Different takes on the loincloth took most men through the Middle Ages. That’s when loose-fitting trousers became the rage. They were usually linen and often worn after Labor Day. They went from the waist to the middle of the calf. And they were laced at the waist by a ribbon.

The lacing made it a bit of a hassle when you needed to see a man about a dog. And so, the codpiece was invented. It opened in the front, using buttons, snaps or laces.

From the Age of Victoria until less than 100 years ago, men wore “drawers,” under their pants. Knee-length, flannel and very tight-fitting.

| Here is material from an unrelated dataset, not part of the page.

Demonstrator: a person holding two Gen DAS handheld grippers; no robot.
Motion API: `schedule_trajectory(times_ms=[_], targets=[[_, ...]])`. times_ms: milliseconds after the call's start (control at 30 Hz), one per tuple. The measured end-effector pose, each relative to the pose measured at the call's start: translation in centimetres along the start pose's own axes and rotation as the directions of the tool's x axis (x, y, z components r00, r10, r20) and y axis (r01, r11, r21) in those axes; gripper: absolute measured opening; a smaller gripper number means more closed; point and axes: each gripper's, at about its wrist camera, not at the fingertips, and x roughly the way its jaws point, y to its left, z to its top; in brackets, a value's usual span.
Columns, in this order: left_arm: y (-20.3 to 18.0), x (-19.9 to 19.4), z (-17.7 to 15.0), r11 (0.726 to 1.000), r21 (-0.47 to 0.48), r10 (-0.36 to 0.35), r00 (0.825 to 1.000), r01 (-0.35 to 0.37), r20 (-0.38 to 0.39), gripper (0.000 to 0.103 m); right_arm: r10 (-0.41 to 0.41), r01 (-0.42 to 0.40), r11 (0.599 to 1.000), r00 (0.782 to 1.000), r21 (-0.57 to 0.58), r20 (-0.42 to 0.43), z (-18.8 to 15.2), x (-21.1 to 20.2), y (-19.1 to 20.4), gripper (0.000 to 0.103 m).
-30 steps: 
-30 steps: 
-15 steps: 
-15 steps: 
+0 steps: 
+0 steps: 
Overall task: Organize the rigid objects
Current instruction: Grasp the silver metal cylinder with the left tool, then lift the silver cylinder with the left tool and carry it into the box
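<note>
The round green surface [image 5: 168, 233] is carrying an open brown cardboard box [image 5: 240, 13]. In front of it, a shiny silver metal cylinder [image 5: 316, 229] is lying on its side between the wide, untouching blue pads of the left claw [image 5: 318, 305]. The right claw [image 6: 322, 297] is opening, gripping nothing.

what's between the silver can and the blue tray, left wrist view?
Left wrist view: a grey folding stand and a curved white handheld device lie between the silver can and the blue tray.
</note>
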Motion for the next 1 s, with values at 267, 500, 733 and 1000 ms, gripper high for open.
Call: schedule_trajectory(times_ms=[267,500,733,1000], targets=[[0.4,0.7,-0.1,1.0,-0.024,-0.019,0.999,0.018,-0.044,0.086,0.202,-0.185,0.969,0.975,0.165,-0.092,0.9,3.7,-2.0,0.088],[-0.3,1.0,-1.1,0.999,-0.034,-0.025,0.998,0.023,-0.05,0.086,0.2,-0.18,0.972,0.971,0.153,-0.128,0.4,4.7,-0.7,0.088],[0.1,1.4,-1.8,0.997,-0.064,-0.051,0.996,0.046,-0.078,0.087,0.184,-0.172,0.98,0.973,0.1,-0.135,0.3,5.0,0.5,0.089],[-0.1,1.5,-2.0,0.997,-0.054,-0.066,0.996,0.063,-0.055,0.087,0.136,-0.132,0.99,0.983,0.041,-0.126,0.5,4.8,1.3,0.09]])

In 1926, things loosened up a bit when the founder of Everlast, the boxing equipment company, came out with boxer shorts for the everyday man. Only one problem: no support.

This takes us to Kenosha, Wisconsin. Arthur Kneibler, a designer for the Coopers hosiery company got a postcard from a friend in France, where men were wearing slim-fit bathing trunks on the beach. That was Kneibler’s eureka moment. He came up with a design for snug, legless underwear. To solve the access problem in the front, he developed an overlapping fly front, which he called the Kenosha Klosed Krotch. The shorts would later be named Jockey, because they offered the same support as jockstraps.

In 1934, when Jockeys hit the market, there was no turning back. Men loved them. And women loved men in them. So, bye-bye boxers. After a few flirtations with boxers, most men these days wear profile-hugging boxer briefs. Very fashion-forward, because you never know when someone might see them.

A few years back, I got slammed in a car accident. When the paramedics got there, they had to strap me to a backboard and lift me through the car window to get me out. On the trip to the hospital, they kept taking my vital signs. As we pulled into the emergency bay, one of them turned to me and said, “Don’t worry, everything’s going to be OK.”

I shook my head and smiled. Of course everything was going to be OK. I was wearing clean underwear.